I will send the code snippet, could you please go through that. I will be highly obliged to you if you can help us out in tackling this issue.
def combine_feature_data(feature_hashes, objective_paths, dates, base_dir):
combined_feature_dfs = []
for feature_hash in feature_hashes:
parquet_files = [os.path.join(base_dir, f"indicator_{feature_hash}_{date}/part.0.parquet") for date in dates]
feature_df = read_parquet_files(parquet_files)
combined_feature_dfs.append(feature_df)
objective_dfs = [dd.read_parquet(path) for path in objective_paths]
combined_feature_dfs.extend(objective_dfs)
combined_features = dd.concat(combined_feature_dfs, axis=0, interleave_partitions=True)
combined_features = forward_fill_combined_dataframe(combined_features)
return combined_features
def forward_fill_combined_dataframe(combined_df):
all_indices = sorted(set(combined_df.index))
index_df = pd.DataFrame(all_indices, columns=['timestamp'])
index_ddf = dd.from_pandas(index_df, npartitions=1).set_index('timestamp')

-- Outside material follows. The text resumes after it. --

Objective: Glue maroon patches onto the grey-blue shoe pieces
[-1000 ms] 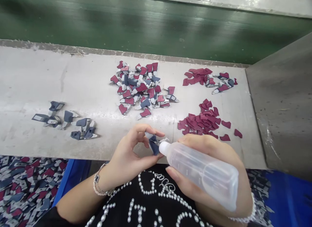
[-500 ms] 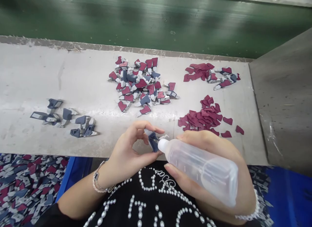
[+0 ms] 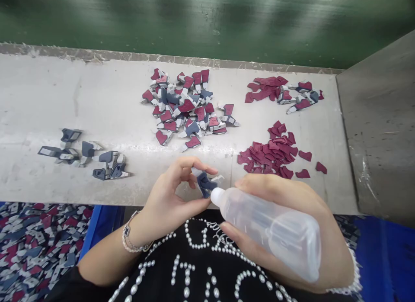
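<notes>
A navy-and-grey plastic part (image 3: 205, 185), above the near edge of the bench (image 3: 106, 88), is pinched between thumb and fingers of the left hand (image 3: 173, 196); from its right a translucent squeeze bottle (image 3: 269, 232) points capped-end first, contact unclear, long axis slanting down-right, the right hand (image 3: 301, 196) wrapped round it; maroon pieces (image 3: 269, 154) lie beyond, nearer that hand

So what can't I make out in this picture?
All in the head view:
Whether anything leaves the tip of the translucent, white-capped plastic bottle: too small to tell.
The underside of the small dark-blue and grey piece: turned away from the camera.
The palm of the right hand's grip: hidden behind the bottle.
The whole of the left-side blue bin: cut off by the picture's edges.
</notes>
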Tool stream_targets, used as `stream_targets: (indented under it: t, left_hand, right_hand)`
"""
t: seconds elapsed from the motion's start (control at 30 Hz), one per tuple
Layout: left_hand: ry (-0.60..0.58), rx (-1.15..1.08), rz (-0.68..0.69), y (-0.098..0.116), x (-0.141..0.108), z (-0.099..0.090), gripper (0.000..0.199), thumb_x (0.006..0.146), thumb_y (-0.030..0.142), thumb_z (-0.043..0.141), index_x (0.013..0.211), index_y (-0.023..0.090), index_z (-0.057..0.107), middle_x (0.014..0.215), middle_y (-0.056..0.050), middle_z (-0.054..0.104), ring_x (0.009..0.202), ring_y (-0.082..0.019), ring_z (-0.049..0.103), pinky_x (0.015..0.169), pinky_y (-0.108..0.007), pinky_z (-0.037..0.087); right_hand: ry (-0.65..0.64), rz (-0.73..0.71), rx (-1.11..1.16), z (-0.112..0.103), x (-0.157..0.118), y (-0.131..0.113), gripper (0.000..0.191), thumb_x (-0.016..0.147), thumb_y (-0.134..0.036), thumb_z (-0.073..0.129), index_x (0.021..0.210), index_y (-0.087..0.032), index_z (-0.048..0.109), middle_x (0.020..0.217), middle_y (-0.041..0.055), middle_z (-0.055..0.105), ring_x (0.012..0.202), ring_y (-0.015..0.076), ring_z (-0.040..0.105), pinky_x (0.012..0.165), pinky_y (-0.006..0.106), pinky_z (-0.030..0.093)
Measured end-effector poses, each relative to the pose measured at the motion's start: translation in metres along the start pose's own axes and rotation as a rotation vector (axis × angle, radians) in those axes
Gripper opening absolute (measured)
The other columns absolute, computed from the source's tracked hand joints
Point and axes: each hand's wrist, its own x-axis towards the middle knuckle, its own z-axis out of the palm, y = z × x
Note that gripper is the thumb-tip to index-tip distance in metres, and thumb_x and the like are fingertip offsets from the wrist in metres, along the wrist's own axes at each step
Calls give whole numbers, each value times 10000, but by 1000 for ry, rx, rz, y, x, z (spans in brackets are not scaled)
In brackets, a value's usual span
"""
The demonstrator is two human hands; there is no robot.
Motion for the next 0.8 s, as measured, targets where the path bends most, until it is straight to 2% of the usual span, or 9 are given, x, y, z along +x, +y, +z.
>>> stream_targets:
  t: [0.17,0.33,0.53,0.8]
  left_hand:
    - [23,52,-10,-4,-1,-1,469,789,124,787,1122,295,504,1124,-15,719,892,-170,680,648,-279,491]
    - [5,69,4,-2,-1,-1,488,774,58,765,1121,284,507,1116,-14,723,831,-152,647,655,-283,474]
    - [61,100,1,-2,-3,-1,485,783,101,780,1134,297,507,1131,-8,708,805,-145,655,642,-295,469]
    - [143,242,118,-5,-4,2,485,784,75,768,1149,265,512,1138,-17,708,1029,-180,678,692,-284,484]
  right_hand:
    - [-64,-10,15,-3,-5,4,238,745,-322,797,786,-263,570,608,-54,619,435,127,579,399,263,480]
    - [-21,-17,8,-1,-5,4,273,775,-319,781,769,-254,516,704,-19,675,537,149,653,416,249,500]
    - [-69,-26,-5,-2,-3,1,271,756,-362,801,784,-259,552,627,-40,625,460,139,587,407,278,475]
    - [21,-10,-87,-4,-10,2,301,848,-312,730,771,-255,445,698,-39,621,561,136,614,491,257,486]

reindexed_df = index_ddf.merge(combined_df, left_index=True, right_index=True, how='left').ffill().fillna(0)
reindex_df = reindexed_df.drop_duplicates()
return reindexed_df
X = combine_feature_data(feature_hashes, objective_paths, dates, base_dir)
X = X.to_dask_dataframe()
x = (X.iloc[:, :-1]).to_dask_array(lengths=True)
y = (X.iloc[:, -1]).to_dask_array(lengths=True)
model = LinearRegression()
model.fit(x, y)
In the above snippet -
-
We are successfully able to combine the feature data with objective data. (happens in around 30 Gb of RAM).
-
But, before fitting, we when load it to memory it goes Out of memory or throws the OOM error. (shoots upto 350 Gb of RAM).